» **THE TASK**: Within the listing below, show every line that contains the word "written".
━━ DATA SECTION
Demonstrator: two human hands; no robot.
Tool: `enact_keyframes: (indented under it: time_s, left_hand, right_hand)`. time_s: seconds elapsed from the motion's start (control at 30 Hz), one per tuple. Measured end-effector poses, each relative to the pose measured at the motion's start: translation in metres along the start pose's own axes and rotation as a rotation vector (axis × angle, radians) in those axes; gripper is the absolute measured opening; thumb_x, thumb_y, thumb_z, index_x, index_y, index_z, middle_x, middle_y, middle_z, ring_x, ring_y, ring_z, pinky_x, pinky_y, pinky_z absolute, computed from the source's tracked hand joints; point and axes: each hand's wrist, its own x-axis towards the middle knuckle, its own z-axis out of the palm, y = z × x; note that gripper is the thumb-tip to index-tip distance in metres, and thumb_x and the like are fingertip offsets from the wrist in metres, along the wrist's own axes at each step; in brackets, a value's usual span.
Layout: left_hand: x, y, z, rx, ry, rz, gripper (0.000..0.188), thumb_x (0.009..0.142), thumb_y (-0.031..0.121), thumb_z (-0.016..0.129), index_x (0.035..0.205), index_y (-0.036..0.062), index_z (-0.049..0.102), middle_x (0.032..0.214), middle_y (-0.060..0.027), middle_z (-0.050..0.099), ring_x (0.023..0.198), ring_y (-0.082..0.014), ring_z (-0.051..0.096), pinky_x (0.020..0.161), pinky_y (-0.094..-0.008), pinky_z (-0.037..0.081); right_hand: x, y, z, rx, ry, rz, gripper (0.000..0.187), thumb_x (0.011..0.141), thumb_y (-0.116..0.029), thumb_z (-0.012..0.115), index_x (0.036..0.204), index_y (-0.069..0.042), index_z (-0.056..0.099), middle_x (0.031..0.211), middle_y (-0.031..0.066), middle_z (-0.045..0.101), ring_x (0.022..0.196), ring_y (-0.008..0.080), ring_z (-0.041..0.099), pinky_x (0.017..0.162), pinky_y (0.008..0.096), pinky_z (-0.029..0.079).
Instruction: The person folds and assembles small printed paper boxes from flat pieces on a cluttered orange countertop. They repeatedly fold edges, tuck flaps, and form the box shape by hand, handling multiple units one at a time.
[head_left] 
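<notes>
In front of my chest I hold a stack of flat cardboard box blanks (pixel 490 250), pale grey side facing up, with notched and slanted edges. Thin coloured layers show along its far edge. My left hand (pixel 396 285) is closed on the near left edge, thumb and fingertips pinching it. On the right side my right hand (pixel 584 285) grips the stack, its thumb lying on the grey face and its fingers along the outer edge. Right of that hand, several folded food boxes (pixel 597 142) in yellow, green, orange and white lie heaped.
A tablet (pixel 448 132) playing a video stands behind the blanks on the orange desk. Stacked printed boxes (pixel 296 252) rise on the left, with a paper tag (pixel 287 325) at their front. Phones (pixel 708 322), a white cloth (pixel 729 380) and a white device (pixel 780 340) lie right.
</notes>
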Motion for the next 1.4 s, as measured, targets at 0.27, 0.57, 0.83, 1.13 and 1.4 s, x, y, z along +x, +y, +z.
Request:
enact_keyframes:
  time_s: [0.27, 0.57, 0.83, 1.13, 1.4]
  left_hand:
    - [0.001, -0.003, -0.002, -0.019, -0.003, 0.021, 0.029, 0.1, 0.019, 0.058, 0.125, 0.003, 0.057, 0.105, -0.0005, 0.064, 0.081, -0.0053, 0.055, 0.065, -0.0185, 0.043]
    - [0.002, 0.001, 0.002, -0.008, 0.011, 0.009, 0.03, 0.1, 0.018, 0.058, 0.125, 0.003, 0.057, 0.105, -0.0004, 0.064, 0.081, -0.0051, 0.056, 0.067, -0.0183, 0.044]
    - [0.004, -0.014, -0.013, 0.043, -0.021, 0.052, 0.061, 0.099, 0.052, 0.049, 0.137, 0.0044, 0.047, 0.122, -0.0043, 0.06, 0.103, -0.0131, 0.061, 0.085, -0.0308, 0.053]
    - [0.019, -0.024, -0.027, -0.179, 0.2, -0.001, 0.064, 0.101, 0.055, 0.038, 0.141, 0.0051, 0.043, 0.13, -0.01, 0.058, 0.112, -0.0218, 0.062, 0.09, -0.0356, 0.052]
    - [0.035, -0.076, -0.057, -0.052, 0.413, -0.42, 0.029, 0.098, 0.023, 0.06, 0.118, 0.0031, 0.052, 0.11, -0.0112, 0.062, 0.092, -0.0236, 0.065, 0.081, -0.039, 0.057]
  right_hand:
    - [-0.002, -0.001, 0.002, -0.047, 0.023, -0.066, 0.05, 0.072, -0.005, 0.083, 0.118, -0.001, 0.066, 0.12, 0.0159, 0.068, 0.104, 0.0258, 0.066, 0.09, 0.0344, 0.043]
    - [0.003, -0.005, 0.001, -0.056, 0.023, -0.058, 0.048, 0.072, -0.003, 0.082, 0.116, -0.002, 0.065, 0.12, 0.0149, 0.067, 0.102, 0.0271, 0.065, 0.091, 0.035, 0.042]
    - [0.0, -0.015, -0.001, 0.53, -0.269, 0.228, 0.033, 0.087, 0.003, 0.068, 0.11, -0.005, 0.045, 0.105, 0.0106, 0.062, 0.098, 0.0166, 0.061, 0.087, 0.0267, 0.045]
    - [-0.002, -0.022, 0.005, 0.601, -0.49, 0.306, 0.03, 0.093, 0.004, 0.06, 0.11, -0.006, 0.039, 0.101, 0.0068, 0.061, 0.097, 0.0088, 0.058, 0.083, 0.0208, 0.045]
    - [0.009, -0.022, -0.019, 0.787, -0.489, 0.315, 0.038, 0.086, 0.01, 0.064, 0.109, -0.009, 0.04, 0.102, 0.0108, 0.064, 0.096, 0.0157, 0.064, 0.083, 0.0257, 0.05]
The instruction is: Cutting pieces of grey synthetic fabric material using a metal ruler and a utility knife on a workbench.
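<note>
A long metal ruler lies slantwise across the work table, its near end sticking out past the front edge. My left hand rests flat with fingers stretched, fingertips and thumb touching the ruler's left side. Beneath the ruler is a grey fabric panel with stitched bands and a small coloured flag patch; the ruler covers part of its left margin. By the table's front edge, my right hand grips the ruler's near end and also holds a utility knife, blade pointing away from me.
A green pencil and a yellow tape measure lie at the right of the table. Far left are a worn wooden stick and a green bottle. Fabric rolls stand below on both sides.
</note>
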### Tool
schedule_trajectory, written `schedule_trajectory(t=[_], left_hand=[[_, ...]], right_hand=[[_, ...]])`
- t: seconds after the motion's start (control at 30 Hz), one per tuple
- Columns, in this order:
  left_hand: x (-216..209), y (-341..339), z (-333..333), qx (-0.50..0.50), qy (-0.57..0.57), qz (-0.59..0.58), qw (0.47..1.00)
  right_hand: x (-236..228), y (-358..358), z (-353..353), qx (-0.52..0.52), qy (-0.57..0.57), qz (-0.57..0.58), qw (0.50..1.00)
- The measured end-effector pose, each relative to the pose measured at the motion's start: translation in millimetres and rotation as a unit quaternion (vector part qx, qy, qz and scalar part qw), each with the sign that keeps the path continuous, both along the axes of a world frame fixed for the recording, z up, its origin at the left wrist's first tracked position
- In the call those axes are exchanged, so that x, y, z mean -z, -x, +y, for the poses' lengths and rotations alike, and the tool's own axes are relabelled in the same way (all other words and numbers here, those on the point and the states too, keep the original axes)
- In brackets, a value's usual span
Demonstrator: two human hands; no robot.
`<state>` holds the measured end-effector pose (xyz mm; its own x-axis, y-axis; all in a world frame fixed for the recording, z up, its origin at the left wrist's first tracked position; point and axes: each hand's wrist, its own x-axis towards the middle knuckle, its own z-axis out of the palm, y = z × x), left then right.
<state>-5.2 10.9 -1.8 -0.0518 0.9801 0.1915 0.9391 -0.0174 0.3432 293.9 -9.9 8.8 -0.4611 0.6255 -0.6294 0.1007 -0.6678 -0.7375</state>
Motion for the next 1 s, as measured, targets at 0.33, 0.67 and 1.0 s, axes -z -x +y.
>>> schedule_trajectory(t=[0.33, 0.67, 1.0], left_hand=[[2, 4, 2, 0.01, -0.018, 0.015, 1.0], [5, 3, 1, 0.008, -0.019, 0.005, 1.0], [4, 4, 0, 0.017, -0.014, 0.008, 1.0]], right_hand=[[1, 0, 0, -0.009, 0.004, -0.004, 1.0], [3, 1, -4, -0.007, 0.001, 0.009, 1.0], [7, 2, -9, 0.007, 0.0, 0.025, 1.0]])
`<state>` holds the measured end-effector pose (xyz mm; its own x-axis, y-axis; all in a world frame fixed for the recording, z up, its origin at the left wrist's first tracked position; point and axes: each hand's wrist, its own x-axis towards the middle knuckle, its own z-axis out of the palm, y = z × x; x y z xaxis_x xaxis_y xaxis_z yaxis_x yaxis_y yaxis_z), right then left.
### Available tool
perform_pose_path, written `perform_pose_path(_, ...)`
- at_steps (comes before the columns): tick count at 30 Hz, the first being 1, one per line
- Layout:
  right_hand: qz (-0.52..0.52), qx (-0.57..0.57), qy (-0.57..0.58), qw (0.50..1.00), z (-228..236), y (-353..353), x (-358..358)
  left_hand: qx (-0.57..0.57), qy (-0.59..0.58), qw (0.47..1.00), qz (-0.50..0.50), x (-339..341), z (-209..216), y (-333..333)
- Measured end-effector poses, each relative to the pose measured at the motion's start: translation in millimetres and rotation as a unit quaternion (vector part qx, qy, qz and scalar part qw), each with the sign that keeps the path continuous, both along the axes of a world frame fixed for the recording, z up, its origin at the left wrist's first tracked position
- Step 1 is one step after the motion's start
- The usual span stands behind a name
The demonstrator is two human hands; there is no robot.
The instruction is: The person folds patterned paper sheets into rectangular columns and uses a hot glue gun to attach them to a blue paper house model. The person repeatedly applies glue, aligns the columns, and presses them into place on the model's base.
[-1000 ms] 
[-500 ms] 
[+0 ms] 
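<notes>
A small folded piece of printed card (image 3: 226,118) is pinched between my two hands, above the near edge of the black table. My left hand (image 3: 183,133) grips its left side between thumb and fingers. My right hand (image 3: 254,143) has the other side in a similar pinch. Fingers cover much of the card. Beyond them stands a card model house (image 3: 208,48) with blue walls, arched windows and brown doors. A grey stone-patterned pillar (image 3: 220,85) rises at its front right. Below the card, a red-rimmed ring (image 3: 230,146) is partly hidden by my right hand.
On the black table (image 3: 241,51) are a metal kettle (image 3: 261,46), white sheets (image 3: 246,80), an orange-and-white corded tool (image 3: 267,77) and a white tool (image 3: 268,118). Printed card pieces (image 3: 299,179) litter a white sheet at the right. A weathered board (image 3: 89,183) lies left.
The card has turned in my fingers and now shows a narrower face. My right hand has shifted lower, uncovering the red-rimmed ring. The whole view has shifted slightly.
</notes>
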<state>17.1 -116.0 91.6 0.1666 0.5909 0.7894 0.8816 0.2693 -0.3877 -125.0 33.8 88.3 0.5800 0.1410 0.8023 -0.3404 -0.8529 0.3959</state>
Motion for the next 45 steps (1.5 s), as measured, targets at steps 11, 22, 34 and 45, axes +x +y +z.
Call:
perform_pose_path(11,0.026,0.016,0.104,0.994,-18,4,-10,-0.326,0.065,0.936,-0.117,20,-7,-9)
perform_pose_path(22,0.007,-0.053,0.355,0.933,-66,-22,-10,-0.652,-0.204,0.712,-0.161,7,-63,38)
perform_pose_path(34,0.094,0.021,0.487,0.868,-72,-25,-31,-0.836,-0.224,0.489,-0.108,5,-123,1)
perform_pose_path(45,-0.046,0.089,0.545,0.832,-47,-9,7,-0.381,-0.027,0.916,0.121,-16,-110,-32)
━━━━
» **ANSWER FOR THE TASK**:
schedule_trajectory, written `schedule_trajectory(t=[_], left_hand=[[_, ...]], right_hand=[[_, ...]])`
perform_pose_path, written `perform_pose_path(_, ...)`

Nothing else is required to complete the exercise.